▸ YOUR ASSIGNMENT
Count the lines in the data below where the string "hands" occurs, please, and give the number alone.

Dataset items
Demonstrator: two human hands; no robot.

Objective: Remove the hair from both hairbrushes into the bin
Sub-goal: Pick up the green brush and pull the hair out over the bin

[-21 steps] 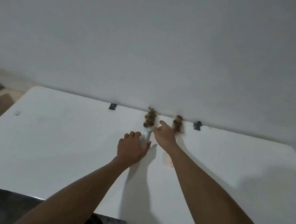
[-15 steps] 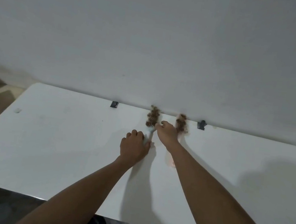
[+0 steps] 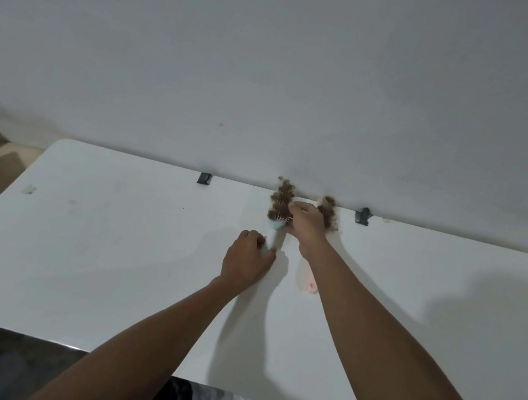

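Note:
Two hairbrushes lie on the white table (image 3: 113, 264) near the wall. The light blue hairbrush (image 3: 274, 234) has its head packed with brown hair (image 3: 282, 199). My left hand (image 3: 246, 258) is closed around its handle. My right hand (image 3: 306, 227) reaches over and pinches the brown hair at the head's right edge. The pink hairbrush (image 3: 307, 281) lies just to the right, mostly under my right forearm, with its own clump of brown hair (image 3: 328, 212) showing past my hand. No bin is in view.
Two small black clips (image 3: 204, 178) (image 3: 363, 216) sit at the table's far edge against the plain white wall. A small mark (image 3: 28, 189) is on the left part of the table. Dark floor shows below the near edge.
My left hand has moved forward and closed on the blue brush's handle. My right hand has shifted left onto the hair on that brush's head.

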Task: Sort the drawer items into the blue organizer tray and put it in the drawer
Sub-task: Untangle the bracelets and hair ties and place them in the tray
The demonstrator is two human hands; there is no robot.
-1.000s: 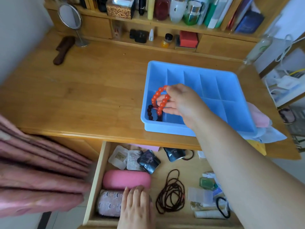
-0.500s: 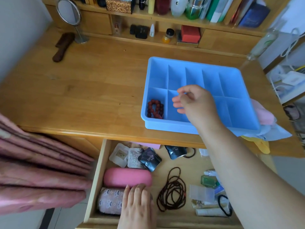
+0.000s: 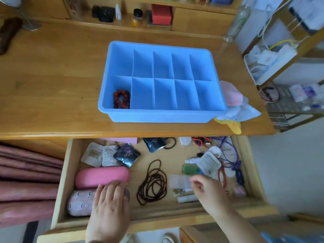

▸ RESPONSE TO THIS EXERCISE
2